The space adventure is pursued on Earth too, in research laboratories, where two strategic priorities are closely related to space. The first one concern energy: if fossil resources appear to by sufficient to respond to demand for several decades – a short-term future anyway - their production costs increase continuously and ineluctably. Hydrogen technology, also strategic in space, appears as a major stake. Hydrogen fuel cells for example, resulting from Apollo’s research and development programs, are of a great interest for automobile industry. Solar energy, in same time, could find original solutions in space : giant hyperstructures of kilometers long, built in geostationary orbits, could capture the solar energy and send it to the Earth with microwaves beams.

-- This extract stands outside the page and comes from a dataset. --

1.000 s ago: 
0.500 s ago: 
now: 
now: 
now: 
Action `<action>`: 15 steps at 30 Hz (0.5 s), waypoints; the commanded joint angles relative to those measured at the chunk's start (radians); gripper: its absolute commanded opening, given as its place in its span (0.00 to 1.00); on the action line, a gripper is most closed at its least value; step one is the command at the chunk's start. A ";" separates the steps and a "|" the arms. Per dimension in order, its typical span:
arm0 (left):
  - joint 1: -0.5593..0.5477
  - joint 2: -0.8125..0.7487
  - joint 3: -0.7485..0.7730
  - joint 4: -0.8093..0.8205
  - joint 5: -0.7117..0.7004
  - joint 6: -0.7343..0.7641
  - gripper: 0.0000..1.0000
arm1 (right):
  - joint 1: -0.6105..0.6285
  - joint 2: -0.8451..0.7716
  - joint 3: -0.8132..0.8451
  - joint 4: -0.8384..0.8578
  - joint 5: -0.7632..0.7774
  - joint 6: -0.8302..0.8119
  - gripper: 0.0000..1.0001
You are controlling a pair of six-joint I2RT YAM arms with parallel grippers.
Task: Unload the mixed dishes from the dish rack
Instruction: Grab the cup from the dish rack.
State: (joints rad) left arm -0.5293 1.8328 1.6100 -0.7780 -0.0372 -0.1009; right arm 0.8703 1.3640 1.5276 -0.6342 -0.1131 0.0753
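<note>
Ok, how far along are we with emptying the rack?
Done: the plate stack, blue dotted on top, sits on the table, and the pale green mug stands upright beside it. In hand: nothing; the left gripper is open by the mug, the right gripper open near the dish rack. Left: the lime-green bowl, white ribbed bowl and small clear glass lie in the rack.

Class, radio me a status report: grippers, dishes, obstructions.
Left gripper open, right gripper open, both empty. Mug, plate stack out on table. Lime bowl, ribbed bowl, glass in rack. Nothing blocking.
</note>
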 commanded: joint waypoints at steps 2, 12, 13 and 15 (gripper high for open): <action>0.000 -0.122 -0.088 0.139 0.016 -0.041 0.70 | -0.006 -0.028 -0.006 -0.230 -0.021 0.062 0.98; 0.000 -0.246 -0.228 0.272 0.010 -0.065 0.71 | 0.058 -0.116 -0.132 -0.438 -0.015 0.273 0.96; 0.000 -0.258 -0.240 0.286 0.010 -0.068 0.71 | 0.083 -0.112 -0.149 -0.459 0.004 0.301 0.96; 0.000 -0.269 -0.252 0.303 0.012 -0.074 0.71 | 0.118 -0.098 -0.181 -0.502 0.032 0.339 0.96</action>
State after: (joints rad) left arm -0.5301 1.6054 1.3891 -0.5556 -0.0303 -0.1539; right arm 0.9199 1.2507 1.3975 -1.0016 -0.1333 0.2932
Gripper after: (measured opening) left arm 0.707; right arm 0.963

The second priority responds to one of the major preoccupation of this early XXIst century: the protection of the terrestrial environment, and the study of its climate evolution. Constellations of satellites are dedicated to the observation of the Earth, the oceans, the atmosphere. This harvest of information collected from space has a goal: to change behaviors, mentalities, policies, on the surface of a small planet we never cease to rediscover the beauty, and the fragility.

A new generation of space shuttle is developed, exclusively used for passengers transport. Like any launchers, it uses liquid hydrogen and oxygen, whose combustion produces in the atmosphere a water vapor inoffensive for environment. This space plane is a gigantic flying wing, a wingspan larger than a jumbojet, from which, at very high altitude, a small shuttle takes off to reach low orbits, then return back to the Earth on the runway of any airport. The Earth has now an economic and sustainable system to reach the sky.

After the conquest of the Moon, for several decades, all the inhabited missions are concentrated on Low Earth Orbits, only a few hundred kilometers above the sea-level. During this period, the "technology of weightlessness" is improved, the capacity of man to accomplish very long stays in space is tested, and modular space stations are built.

One of the key elements of space programs is the Shuttle, an extraordinary space plane designed to minimize the cost of the "ticket to space” during multiple missions. It carries out nearly one hundred twenty flights in twenty-five years. However, this number is far from the initial objective of the program, and one cannot forget the tragic destruction of two of the six spacecrafts of its fleet.